*Task instructions*. What follows is a listing to be transcribed exactly.

*Working data*.
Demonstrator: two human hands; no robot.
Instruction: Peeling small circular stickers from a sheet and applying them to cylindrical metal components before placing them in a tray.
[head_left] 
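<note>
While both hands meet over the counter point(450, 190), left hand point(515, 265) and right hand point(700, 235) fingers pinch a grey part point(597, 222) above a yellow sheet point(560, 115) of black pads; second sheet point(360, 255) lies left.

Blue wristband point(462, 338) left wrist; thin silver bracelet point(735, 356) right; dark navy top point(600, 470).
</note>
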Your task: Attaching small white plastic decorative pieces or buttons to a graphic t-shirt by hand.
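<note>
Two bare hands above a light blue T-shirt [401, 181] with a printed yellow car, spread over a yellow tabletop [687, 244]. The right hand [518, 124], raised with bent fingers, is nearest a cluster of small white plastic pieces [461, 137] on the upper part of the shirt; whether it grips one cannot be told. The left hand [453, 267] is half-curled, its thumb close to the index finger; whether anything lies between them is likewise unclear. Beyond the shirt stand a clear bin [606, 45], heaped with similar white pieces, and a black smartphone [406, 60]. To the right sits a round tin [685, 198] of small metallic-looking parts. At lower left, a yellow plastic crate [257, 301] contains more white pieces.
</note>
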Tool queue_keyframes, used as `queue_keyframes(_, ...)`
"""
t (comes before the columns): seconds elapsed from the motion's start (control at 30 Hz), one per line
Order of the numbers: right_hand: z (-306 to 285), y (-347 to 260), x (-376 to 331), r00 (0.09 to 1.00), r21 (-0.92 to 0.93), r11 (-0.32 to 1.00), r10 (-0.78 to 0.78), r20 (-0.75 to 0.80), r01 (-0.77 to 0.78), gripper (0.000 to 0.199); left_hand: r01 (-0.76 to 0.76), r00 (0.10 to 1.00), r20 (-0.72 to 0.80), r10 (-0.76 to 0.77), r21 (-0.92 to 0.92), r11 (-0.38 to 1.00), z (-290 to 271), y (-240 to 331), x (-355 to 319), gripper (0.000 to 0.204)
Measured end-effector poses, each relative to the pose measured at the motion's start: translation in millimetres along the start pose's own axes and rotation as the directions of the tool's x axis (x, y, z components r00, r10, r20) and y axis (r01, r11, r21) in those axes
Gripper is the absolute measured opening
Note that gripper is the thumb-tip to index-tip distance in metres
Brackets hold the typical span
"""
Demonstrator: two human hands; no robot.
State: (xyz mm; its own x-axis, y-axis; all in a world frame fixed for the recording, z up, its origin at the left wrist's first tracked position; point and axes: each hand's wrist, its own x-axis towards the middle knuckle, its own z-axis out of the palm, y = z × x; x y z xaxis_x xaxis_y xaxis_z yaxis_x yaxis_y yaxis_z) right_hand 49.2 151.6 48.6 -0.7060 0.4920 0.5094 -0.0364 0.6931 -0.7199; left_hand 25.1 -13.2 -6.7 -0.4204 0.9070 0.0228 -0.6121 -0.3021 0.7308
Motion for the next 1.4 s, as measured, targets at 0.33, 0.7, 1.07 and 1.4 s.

*Problem solution*.
Demonstrator: two human hands; no robot.
Instruction: Peeling small circular stickers from a sheet and applying them to cylindrical metal components before placing them in a tray.
[head_left] 
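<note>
While both hands meet over the counter point(450, 190), left hand point(515, 265) and right hand point(700, 235) fingers pinch a grey part point(597, 222) above a yellow sheet point(560, 115) of black pads; second sheet point(360, 255) lies left.

Blue wristband point(462, 338) left wrist; thin silver bracelet point(735, 356) right; dark navy top point(600, 470).
</note>
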Your task: Attaching small white plastic decorative pieces or buttons to a graphic t-shirt by hand.
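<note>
Two bare hands above a light blue T-shirt [401, 181] with a printed yellow car, spread over a yellow tabletop [687, 244]. The right hand [518, 124], raised with bent fingers, is nearest a cluster of small white plastic pieces [461, 137] on the upper part of the shirt; whether it grips one cannot be told. The left hand [453, 267] is half-curled, its thumb close to the index finger; whether anything lies between them is likewise unclear. Beyond the shirt stand a clear bin [606, 45], heaped with similar white pieces, and a black smartphone [406, 60]. To the right sits a round tin [685, 198] of small metallic-looking parts. At lower left, a yellow plastic crate [257, 301] contains more white pieces.
</note>
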Tool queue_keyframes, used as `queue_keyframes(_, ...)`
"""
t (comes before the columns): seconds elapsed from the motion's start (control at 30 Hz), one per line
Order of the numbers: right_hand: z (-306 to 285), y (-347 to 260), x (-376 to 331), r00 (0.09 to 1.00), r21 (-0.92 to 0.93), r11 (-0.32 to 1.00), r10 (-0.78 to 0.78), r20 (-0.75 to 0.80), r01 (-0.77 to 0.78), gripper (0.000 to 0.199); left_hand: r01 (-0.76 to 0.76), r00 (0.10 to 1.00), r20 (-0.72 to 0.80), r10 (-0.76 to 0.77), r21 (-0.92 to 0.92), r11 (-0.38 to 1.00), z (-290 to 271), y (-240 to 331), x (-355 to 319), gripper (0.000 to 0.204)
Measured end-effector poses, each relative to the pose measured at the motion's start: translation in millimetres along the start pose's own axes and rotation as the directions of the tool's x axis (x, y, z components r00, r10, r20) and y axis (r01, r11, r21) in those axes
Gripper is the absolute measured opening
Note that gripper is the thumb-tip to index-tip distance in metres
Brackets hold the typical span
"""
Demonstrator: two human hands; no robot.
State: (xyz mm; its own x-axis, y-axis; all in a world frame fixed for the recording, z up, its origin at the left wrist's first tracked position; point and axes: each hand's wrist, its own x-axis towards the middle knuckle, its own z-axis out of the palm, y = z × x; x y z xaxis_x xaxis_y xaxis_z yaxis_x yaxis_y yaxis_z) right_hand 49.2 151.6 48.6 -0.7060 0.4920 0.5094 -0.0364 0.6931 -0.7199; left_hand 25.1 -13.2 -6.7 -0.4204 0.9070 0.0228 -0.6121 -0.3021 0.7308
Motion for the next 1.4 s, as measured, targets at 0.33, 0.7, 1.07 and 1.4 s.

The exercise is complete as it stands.